C’est donc à une œuvre de refondation profonde que nous devons nous atteler, à un nouveau contrat pour unir les Européens. Beaucoup dépend de la France. Avec la gauche européenne, nous devons refuser la dangereuse prise en otage des questions européennes et internationales au profit du repli national, favorisée par une crise économique entretenue par l’orthodoxie budgétaire et l’application de règles inadaptées et procycliques. Cette crise nourrit les discours nationalistes et europhobes, qui gagnent du terrain à chaque élection dans de nombreux pays de l’Union, dont le nôtre.

La France doit prendre une initiative au sein de la famille progressiste européenne alors que les socialistes participent au pouvoir dans quatorze pays sur vingt-huit. La priorité, c’est de mobiliser notre camp autour des valeurs. L’identité européenne, et donc la nôtre, se joue ici et maintenant. Au-delà du pacte de stabilité et du pacte de sécurité, il faut défendre un double pacte : celui de l’État de droit et celui de la solidarité. Notre engagement est celui de la lutte contre les inégalités de toute nature.

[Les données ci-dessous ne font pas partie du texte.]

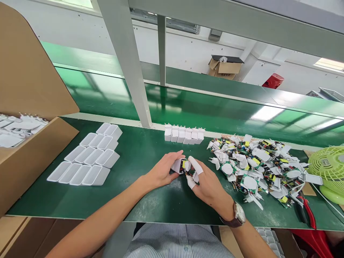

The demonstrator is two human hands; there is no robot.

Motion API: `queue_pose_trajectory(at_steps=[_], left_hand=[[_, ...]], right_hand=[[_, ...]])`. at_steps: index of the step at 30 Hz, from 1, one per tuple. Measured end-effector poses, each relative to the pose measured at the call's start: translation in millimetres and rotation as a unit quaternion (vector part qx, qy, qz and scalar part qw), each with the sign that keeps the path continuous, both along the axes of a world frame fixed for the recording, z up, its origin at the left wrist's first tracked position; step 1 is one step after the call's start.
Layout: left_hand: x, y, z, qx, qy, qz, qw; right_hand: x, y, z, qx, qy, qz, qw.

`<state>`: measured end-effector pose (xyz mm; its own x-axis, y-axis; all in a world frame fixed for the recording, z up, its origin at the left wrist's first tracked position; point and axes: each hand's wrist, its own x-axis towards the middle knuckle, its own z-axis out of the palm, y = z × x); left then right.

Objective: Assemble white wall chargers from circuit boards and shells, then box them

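Note:
My left hand (166, 168) is closed around a white plastic charger housing (176, 166), its open end turned to the right. At that opening, my right hand (208, 181) grips a circuit board (185, 165) with yellow and white parts, which sits partly inside the housing. White finger covers wrap some right-hand fingertips, and a watch (238, 214) is on that wrist. Beyond my hands stands a row of white chargers (184, 134) with plug pins upward. To the left lie rows of open white housings (91, 154).
A heap of circuit boards with white plug parts (252, 165) covers the right side. Red-handled pliers (309, 213) and a green fan (326, 168) are at the far right. A cardboard box (40, 157) of white parts flanks the left. A grey post (131, 71) rises behind the table.

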<state>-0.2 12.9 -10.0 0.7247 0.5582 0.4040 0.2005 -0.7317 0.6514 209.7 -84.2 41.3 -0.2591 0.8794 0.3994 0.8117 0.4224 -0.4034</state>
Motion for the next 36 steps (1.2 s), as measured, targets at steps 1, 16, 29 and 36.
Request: queue_pose_trajectory(at_steps=[1, 16, 29, 36], left_hand=[[0.2, 0.0, -0.3, -0.002, 0.0, 0.0, 1.0], [1.0, 1.0, -0.8, -0.027, 0.01, 0.01, 1.0], [1.6, 0.8, -0.6, -0.04, 0.009, 0.017, 0.999], [1.9, 1.1, -0.1, -0.04, 0.005, 0.02, 0.999]], right_hand=[[0.3, 0.2, -0.9, -0.001, 0.003, 0.0, 1.0], [0.9, 2.4, 0.8, 0.003, -0.006, 0.007, 1.0], [5.7, 3.0, -2.0, -0.03, 0.003, 0.009, 1.0], [4.8, 3.6, -2.4, -0.024, -0.002, 0.008, 1.0]])
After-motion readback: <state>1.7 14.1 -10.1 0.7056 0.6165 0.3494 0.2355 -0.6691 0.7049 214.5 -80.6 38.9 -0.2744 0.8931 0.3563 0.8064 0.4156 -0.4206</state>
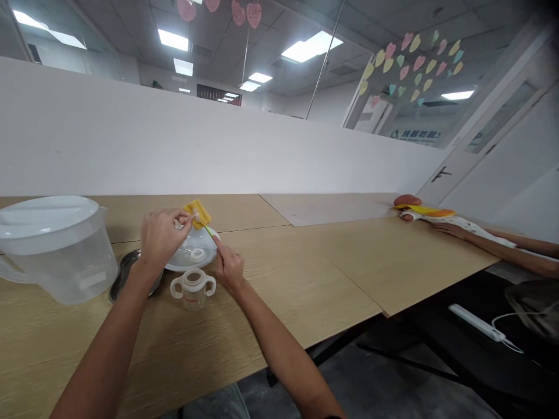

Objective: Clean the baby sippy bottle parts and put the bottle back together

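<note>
- While the right hand (229, 266) pinches a green-handled sponge brush (198, 213) at its stem, the left hand (161, 240) curls around a small clear fitting (195, 216), held against the sponge
- Below the grip, a two-handled baby cup (193, 289) stands

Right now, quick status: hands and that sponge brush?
Left hand pinching small clear part at yellow sponge brush. Right hand on its green stem. Two-handled baby bottle just below, not touching.
</note>
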Action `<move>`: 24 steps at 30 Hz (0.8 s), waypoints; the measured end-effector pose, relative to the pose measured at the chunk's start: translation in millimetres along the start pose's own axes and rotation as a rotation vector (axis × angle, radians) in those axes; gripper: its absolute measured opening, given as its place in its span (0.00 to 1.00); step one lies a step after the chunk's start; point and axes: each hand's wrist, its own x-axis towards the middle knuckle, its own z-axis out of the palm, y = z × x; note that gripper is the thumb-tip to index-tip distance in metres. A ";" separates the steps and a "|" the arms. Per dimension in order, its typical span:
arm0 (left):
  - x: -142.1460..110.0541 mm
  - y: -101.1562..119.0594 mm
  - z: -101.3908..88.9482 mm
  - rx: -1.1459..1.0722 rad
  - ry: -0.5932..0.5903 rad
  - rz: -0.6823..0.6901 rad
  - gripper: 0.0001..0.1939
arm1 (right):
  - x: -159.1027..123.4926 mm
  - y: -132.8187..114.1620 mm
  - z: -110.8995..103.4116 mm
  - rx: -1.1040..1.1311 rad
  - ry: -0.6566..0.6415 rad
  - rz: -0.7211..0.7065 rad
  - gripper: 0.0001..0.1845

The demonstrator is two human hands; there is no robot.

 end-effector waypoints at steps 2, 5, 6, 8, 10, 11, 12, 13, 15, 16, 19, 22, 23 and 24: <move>0.1 -0.9 -0.3 0.009 0.005 -0.024 0.15 | 0.2 -0.2 -0.3 -0.013 -0.006 0.005 0.25; 1.2 -4.8 -4.2 0.037 -0.016 -0.099 0.17 | -0.2 -0.4 -1.1 -0.012 -0.009 -0.003 0.25; 1.9 -7.5 -6.5 0.056 -0.021 -0.129 0.18 | -0.5 -0.6 -1.4 -0.008 -0.009 -0.011 0.25; 4.2 -16.2 -11.6 0.101 -0.031 -0.190 0.20 | -1.0 -1.0 -1.7 0.000 -0.005 -0.027 0.25; 7.3 -30.2 -15.4 0.144 -0.063 -0.234 0.21 | -1.2 -1.4 -1.5 0.008 0.003 -0.025 0.25; 9.0 -39.0 -16.0 0.166 -0.100 -0.246 0.21 | -1.3 -1.5 -1.2 0.011 0.006 -0.014 0.26; 10.5 -48.5 -15.5 0.188 -0.153 -0.252 0.21 | -1.2 -1.5 -0.9 0.014 0.007 0.003 0.26; 11.9 -58.3 -14.0 0.209 -0.224 -0.253 0.20 | -1.1 -1.5 -0.6 0.016 0.008 0.023 0.26; 13.6 -76.6 -8.2 0.241 -0.430 -0.268 0.14 | -1.0 -1.1 -0.1 0.025 0.013 0.057 0.26; 13.7 -83.9 -4.5 0.250 -0.534 -0.286 0.11 | -1.0 -0.9 0.0 0.032 0.016 0.066 0.26; 12.0 -96.2 6.1 0.250 -0.736 -0.353 0.13 | -1.6 -0.5 0.1 0.045 0.007 0.060 0.25; 9.2 -98.6 12.0 0.261 -0.806 -0.354 0.16 | -2.8 -0.3 0.2 0.044 -0.013 0.031 0.25; 8.3 -99.3 12.9 0.265 -0.815 -0.342 0.16 | -3.2 -0.1 0.4 0.043 -0.019 0.024 0.25; 7.5 -100.5 13.4 0.267 -0.815 -0.329 0.17 | -3.7 0.1 0.7 0.043 -0.024 0.019 0.25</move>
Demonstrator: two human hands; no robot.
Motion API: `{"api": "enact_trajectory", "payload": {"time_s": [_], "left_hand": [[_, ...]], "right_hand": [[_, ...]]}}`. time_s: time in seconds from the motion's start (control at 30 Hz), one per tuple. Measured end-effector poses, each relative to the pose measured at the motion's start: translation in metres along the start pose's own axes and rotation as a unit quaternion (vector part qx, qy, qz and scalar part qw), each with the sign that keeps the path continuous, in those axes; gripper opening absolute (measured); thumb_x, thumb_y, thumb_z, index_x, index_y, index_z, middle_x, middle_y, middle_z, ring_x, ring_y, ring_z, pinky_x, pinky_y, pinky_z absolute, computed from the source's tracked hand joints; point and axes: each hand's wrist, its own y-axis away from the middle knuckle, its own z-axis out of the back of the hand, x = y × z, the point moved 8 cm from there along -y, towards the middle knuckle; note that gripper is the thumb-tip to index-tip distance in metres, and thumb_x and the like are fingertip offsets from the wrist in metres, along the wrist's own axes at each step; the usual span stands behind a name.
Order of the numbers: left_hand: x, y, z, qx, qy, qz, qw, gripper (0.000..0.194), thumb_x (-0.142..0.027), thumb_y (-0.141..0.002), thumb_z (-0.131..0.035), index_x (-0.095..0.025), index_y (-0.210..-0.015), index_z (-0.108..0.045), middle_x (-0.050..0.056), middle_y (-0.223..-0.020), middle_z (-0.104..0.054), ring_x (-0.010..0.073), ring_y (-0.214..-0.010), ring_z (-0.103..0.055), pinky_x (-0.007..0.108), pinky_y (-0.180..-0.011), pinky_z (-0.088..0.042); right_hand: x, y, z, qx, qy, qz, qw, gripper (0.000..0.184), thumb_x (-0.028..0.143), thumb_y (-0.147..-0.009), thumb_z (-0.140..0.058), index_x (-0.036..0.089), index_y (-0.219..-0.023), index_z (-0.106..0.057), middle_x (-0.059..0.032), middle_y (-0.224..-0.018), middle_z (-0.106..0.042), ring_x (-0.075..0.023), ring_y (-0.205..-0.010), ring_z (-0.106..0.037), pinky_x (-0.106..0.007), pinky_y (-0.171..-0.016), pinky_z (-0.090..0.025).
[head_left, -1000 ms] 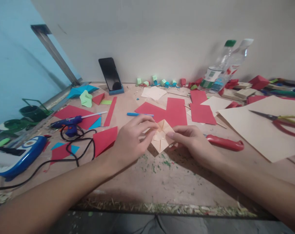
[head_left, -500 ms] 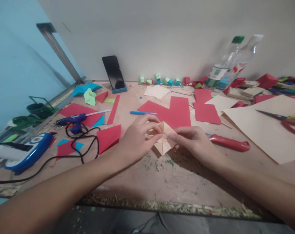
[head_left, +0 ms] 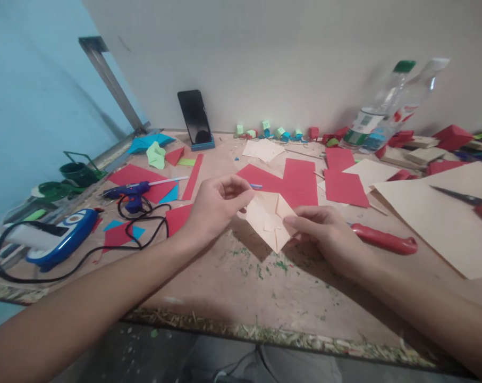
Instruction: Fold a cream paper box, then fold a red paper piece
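A folded piece of beige paper (head_left: 268,219) is held a little above the worktable (head_left: 264,287), between both hands. My left hand (head_left: 214,207) pinches its upper left corner with thumb and fingertips. My right hand (head_left: 324,234) grips its right edge, fingers curled. Creases and a small folded flap show on the paper's face. Red paper sheets (head_left: 296,181) lie just behind it.
A red-handled knife (head_left: 384,239) lies right of my right hand. A large beige sheet (head_left: 436,213) with scissors (head_left: 472,201) sits far right. A glue gun (head_left: 131,191), black cord (head_left: 145,223), blue device (head_left: 61,242), phone (head_left: 195,118), bottles (head_left: 380,114) and small paper cubes (head_left: 272,132) surround.
The beige paper has been lifted and opened out flatter between the hands. My left hand rose and moved slightly left. The view shifted left.
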Motion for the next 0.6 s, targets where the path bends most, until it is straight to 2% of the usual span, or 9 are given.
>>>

Nous devons réagir face aux atteintes à l’État de droit et aux droits fondamentaux.

L’Europe par les règles a fait long feu

C’est aussi dans notre famille politique que doit se consolider la bataille des contenus. C’est l’Europe des projets. Les politiques européennes d’austérité abîment l’Europe. L’urgence est de rétablir les indispensables solidarités, puisque aucun État membre, quel que soit sa taille ou sa puissance, ne peut espérer trouver seul les solutions à des défis qui sont en réalité communs.

Dans le prolongement du succès de la Conférence de Paris sur le climat en décembre dernier, nous avons aussi une responsabilité pour en faire la feuille de route d’un nouveau modèle de croissance à l’échelle du continent porteur de l’éco-socialisme.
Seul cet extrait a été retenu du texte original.